Drizzle with additional honey and sprinkle with powdered sugar. Serve warm with vanilla ice cream.
This tart cannot be frozen (the apples will turn soggy) but it may be prepared in advance. Just warm it in the oven to crisp up the pastry before serving.
NOTE: Don’t worry if some of the honey syrup leaks off the puff pastry during baking. It will actually help caramelize the puff pastry around the edges. Just remove the puff pastry to a cooling rack as soon as you take it out of the oven.
TIP: Always make sure your puff pastry is cold otherwise it may become difficult to handle. If the dough becomes sticky, just return it to the fridge so that it can firm up again.
VARIATION: Try this tart with other fruits like sliced pears or peaches, or for a delicious dairy option, spread some goat cheese on the puff pastry, and top with figs and honey.
1 year ago: honey cake with caramelized apples
Beautiful dessert!! Looks easy enough that even I could do it!
Yumm!
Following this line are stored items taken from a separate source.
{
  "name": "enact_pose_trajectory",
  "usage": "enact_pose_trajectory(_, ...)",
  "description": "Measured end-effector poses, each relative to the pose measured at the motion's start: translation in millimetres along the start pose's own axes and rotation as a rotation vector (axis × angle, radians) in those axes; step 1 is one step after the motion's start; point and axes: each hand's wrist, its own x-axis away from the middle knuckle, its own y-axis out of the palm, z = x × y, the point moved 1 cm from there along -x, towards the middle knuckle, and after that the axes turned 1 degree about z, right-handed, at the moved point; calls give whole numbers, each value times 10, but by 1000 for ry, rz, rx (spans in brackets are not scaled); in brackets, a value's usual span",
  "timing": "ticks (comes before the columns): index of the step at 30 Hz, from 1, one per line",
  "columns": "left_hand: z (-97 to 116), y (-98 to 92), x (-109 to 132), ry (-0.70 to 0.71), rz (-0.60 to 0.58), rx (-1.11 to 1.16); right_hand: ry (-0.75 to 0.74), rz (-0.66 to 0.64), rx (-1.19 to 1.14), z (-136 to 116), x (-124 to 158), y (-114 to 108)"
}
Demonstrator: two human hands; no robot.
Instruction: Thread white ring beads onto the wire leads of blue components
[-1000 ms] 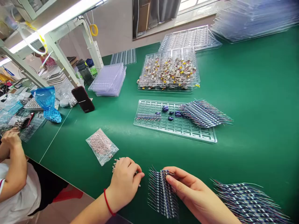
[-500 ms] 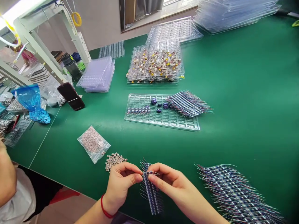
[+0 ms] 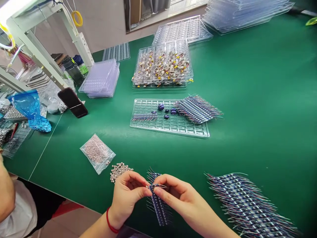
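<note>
In front of me is a dark blue strip of small wired circuit boards (image 3: 159,208), its thin wires sticking out at the sides. My right hand (image 3: 177,195) pinches its upper end between thumb and forefinger. From the other side, my left hand (image 3: 128,195), red cord at the wrist, is closed with thumb and forefinger at the strip's upper left edge; whatever sits between those fingertips is too small to make out. Just behind my left hand lies a pile of small round metallic parts (image 3: 120,170), partly covered by it. A larger panel of wired boards (image 3: 250,198) rests to the right.
A clear bag of round parts (image 3: 97,153) lies left. Further back, a clear tray (image 3: 146,127) carries wired boards (image 3: 198,108) and dark purple pieces (image 3: 160,106). Behind are filled trays (image 3: 162,67), stacked plastic trays (image 3: 100,77) and a phone (image 3: 72,102). Another person's arm (image 3: 6,191) shows at left.
My hands stay at the strip's upper end, the fingertips shifting slightly down and left in view. The whole scene has slid a little left as the camera moved.
</note>
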Motion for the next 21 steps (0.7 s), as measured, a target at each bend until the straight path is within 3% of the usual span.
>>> enact_pose_trajectory(21,-24,-108,87,403,29,-521,-4,9,46,14,9,21)
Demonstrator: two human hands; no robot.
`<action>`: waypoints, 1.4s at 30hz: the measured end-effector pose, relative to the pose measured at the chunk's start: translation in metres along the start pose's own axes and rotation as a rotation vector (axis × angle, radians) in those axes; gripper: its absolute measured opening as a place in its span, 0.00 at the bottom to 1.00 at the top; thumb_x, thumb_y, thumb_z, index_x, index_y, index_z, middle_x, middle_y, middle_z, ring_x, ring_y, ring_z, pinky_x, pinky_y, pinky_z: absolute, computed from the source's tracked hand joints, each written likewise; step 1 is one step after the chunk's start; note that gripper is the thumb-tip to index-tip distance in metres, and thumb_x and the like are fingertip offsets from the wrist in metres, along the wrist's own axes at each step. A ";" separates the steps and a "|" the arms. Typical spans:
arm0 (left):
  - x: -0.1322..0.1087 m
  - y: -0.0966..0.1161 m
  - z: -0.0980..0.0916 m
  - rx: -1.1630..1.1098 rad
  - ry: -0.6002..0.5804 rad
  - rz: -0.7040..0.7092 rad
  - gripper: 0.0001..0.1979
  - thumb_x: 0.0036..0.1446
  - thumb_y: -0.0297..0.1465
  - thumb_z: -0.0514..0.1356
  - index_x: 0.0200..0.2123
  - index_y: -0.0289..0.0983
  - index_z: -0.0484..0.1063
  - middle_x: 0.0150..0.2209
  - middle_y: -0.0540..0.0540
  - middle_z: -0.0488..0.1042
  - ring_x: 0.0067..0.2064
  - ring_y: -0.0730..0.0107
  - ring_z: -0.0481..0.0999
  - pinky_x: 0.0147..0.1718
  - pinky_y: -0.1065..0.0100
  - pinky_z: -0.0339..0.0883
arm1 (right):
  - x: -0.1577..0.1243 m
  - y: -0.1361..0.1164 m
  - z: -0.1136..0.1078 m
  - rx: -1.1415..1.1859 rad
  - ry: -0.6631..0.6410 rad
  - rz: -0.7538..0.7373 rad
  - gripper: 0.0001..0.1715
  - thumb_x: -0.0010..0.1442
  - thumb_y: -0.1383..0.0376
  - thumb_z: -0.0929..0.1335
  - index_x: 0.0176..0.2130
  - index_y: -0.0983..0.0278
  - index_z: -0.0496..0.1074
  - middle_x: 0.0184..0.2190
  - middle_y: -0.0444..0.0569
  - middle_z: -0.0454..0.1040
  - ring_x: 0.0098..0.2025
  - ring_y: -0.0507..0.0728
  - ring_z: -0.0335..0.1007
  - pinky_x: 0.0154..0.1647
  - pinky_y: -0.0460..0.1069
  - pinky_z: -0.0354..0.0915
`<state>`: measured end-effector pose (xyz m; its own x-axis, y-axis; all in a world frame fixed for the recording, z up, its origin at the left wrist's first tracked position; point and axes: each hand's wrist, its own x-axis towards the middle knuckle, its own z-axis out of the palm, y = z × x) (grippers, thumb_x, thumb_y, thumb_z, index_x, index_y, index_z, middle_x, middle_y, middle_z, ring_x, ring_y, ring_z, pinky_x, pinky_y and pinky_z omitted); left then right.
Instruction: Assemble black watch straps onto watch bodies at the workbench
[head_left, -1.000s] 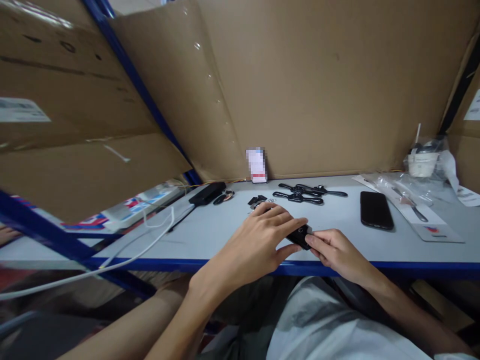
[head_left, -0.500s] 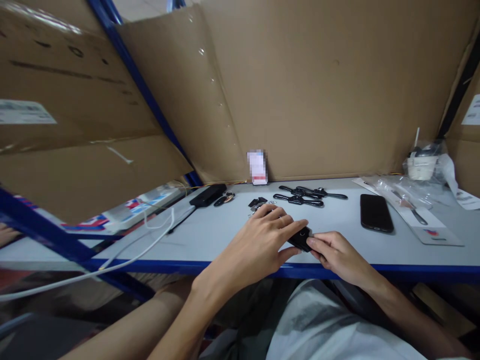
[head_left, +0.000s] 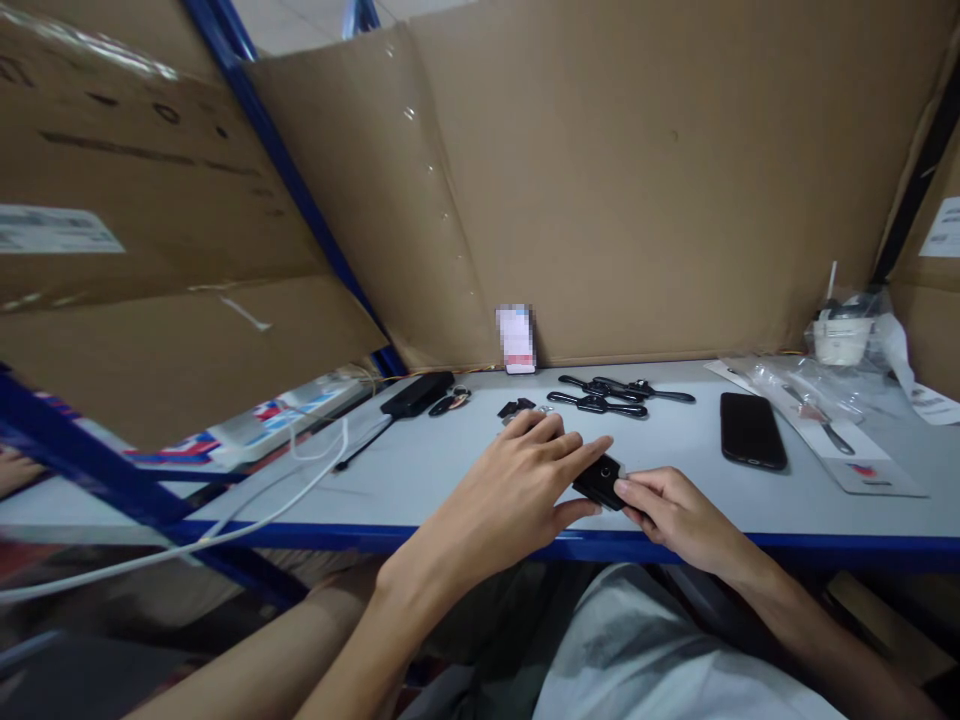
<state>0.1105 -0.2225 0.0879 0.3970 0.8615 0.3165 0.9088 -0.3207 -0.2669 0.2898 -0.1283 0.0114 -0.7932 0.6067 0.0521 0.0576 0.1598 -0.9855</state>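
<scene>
Over the bench's front part, both hands are on a small black flat object point(head_left: 599, 482) with a round ring mark on its face; its exact kind I cannot make out. My left hand point(head_left: 525, 470) wraps it from the left, index finger along the upper side and thumb at the lower edge. At its right corner my right hand point(head_left: 670, 508) pinches it between thumb and fingers. Just beyond the left hand lie small black pieces point(head_left: 516, 407), partly hidden by the fingers. Farther back rest several black two-handled tools that look like spokeshaves point(head_left: 598, 404).
A black phone point(head_left: 752, 430) lies at right, beside packaging with a handled tool point(head_left: 832, 435). A lit phone point(head_left: 516, 340) leans against the cardboard. A black box with a cable point(head_left: 417, 394), keys point(head_left: 450, 400) and a white cable point(head_left: 300, 500) are at left. A bagged cup point(head_left: 841, 338) stands back right.
The black object's face with the ring mark shows slightly more now. Both hands keep nearly the same grip; the whole view has shifted a little.
</scene>
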 end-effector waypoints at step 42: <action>0.001 0.000 -0.002 -0.010 -0.007 -0.004 0.23 0.60 0.41 0.64 0.56 0.40 0.71 0.37 0.45 0.77 0.44 0.58 0.71 0.46 0.57 0.60 | -0.005 -0.002 -0.002 -0.073 -0.020 -0.085 0.30 0.68 0.44 0.60 0.25 0.63 0.63 0.17 0.37 0.56 0.19 0.48 0.49 0.23 0.45 0.50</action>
<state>0.1115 -0.2221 0.0897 0.3928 0.8655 0.3108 0.9115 -0.3217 -0.2563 0.2951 -0.1303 0.0129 -0.8088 0.5733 0.1308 0.0330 0.2663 -0.9633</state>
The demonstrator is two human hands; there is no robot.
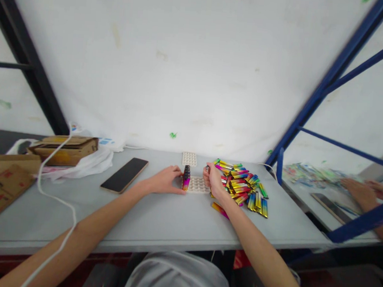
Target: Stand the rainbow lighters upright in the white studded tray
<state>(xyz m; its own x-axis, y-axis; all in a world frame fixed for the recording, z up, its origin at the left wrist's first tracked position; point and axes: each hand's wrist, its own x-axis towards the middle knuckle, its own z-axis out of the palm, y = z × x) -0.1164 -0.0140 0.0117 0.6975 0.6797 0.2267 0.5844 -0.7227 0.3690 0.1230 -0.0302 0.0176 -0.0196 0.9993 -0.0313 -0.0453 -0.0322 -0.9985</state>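
Note:
A pale tray with rows of round holes (198, 185) lies on the table between my hands. At its left end stands a row of lighters (185, 182) with black tops and shiny purple-orange bodies. My left hand (165, 179) curves against that row from the left, thumb at the near end and fingers farther back. Above the tray's right end, my right hand (212, 178) is closed around a lighter (207, 167); only its dark metallic top shows. Beside it on the right lies a heap of shiny multicoloured lighters (241, 184), partly hidden by the hand and forearm.
Another holed tray (189, 158) lies near the wall. A phone (124, 174) rests left of my left hand. Cardboard boxes (68, 150), a white plastic bag (94, 165) and a white cable (58, 200) are farther left. A blue metal frame (311, 112) stands right; beyond it, another person's hands (360, 192).

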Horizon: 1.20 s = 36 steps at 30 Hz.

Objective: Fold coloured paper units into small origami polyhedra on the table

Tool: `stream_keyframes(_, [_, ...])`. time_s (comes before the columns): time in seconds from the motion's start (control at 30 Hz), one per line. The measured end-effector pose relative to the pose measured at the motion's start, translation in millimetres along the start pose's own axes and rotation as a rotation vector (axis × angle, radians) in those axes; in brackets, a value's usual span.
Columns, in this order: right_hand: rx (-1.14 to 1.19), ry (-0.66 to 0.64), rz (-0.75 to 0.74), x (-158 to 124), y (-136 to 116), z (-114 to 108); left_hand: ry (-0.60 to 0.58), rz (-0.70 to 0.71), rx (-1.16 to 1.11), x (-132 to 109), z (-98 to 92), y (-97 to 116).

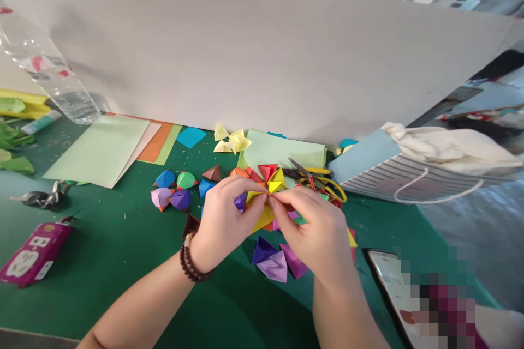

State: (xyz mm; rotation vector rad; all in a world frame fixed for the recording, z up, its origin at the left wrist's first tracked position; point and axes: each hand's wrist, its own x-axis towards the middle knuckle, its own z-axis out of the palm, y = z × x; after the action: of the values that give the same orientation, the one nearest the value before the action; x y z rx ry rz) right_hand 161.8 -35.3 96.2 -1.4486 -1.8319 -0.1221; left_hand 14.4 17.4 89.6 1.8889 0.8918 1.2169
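Observation:
My left hand [223,223] and my right hand [315,232] meet over the green table [118,251], both pinching a folded yellow paper piece [262,208]. A dark bead bracelet [192,264] circles my left wrist. Around the hands lie several small folded paper shapes: blue, green and purple ones [174,188] to the left, red and yellow ones [271,175] just beyond my fingers, and purple ones [276,262] below them. Yellow-handled scissors [317,180] lie just past my right hand.
Coloured paper sheets [106,150] and a plastic water bottle [49,71] are at the left, with keys [41,199] and a pink packet [35,253]. A grey partition board [262,54] stands behind. A striped paper bag [405,174] lies at right, a phone [393,283] near it.

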Motion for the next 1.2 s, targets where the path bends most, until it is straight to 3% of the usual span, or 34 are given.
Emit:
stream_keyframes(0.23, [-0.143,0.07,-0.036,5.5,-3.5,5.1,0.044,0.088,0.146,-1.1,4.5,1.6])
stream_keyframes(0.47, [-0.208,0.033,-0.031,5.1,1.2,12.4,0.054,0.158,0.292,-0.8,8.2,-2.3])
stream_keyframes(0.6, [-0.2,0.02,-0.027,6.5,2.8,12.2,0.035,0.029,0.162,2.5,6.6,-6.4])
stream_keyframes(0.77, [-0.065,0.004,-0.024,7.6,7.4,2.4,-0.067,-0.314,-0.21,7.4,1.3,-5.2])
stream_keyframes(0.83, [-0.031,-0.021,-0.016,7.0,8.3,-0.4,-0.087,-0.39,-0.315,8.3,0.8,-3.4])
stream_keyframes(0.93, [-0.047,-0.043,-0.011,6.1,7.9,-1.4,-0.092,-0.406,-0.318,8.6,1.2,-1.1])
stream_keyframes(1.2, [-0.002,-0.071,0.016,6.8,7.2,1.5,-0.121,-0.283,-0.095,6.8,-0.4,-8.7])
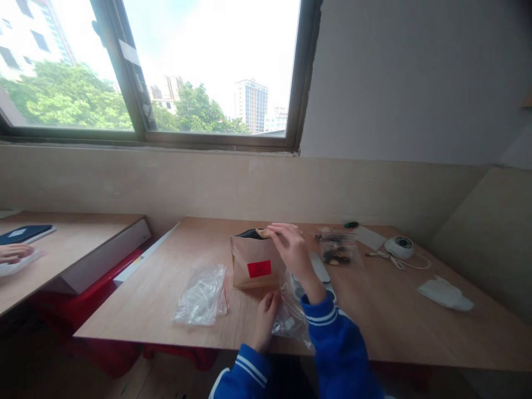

So smart! And nice pics :)
This looks delicious. I might try to make mini tarts with Athenos puff pastry shells.
This looks easy and amazing! Chag Sameach and have a Shana tova!
xo
Sharon
So simple and so stunning!!! I love anything drizzled in honey.
your tart is beautiful! and i love the honey drizzler.
This looks so good!! I also love puff pastry – it’s amazing the versatility of it and how many recipes you can create using it! Can’t wait to try this one out!
Your pics are so pretty and I love how easy you make this dessert look. It’s perfect for apple picking season.
Do you think the lemon juice can be omitted? (I assume it is to prevent the apples from browning?) I want to make this for dessert on Rosh Hashana but we don’t use lemon juice.
Hi Devorah, I think you can omit the lemon juice, no problem.
This looks beautiful
Do you ‘dock” the pastry prior to putting on the apples?
yes, thanks for asking!
Does this freeze well if I want to make it in advance? What do you mean by docking the pastry dough?
I’m not a fan of freezing baked puff pastry. The apples will also get soggy. It’s best to bake this right before (or the day of) serving.